Task goal:
The answer must be a single number: how many lines below contain "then".

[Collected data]
=== Begin Enclosure ===
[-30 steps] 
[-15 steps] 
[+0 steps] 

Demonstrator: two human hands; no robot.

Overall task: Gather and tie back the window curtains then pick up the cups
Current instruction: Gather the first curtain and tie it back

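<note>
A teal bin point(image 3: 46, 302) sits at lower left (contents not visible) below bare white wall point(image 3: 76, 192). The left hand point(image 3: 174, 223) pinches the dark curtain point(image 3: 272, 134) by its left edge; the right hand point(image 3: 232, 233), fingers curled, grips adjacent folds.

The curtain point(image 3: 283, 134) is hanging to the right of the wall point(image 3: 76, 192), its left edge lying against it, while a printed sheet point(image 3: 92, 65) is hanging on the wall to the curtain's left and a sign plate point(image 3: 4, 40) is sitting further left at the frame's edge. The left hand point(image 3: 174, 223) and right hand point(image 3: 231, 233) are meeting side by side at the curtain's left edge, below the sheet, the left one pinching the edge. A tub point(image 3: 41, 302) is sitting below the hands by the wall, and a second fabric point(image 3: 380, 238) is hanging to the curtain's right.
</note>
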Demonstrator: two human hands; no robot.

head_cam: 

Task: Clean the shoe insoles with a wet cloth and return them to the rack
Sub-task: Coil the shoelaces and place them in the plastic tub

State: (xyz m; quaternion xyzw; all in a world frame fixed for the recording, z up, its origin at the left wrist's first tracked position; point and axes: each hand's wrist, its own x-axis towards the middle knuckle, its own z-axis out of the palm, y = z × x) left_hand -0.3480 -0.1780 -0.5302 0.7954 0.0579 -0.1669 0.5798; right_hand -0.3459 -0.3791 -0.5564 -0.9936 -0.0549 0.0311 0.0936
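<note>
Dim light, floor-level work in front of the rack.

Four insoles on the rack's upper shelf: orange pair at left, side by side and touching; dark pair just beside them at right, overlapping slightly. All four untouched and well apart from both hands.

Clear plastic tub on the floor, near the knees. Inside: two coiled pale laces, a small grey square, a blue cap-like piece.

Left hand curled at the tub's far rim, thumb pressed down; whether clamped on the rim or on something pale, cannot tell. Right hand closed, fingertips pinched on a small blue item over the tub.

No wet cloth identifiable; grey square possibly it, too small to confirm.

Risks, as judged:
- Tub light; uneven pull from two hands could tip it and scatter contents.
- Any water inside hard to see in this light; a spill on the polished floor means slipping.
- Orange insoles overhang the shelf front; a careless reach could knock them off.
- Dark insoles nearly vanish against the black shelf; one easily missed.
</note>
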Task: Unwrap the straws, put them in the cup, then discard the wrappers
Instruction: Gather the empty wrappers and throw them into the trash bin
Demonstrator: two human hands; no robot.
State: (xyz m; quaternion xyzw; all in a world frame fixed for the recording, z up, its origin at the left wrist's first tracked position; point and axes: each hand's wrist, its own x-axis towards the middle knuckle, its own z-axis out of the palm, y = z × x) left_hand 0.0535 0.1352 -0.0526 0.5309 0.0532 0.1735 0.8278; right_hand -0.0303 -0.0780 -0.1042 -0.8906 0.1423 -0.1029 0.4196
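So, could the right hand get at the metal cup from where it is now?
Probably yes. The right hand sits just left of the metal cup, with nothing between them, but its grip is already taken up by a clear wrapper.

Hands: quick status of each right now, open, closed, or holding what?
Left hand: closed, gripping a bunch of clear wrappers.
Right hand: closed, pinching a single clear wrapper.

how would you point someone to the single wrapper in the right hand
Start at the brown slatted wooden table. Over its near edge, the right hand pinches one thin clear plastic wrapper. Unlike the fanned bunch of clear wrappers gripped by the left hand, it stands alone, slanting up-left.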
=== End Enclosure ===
Problem solution:
2